▸ **Description of the task**
Give back, word for word, the line that contains "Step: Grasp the" and every line that follows it in the data below.

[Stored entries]
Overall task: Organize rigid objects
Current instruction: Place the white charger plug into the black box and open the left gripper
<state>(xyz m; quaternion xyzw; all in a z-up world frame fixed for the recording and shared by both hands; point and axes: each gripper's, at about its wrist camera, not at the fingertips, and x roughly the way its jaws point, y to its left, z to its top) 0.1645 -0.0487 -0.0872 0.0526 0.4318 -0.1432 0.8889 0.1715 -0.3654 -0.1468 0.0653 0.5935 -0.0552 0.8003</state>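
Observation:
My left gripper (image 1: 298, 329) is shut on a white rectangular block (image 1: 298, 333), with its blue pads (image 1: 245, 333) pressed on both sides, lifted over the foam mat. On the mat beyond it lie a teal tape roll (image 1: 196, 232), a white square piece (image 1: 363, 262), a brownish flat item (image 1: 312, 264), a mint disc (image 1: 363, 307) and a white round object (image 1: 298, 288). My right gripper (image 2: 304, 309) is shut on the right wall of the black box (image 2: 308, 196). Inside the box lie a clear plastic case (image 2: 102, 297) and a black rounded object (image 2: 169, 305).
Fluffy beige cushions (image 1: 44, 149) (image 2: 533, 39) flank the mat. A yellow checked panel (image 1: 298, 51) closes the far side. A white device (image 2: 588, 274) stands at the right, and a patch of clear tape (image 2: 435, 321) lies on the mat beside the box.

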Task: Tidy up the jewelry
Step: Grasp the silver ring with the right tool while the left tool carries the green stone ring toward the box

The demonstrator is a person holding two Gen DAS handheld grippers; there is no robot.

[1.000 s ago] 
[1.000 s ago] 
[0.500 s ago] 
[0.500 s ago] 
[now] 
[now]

▸ **Expected answer**
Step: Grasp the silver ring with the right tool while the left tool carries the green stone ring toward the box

The demonstrator is a person holding two Gen DAS handheld grippers; there is no robot.

[1.000 s ago] 
[1.000 s ago] 
[0.500 s ago] 
[0.500 s ago] 
[now] 
[now]

The response to this exercise is complete.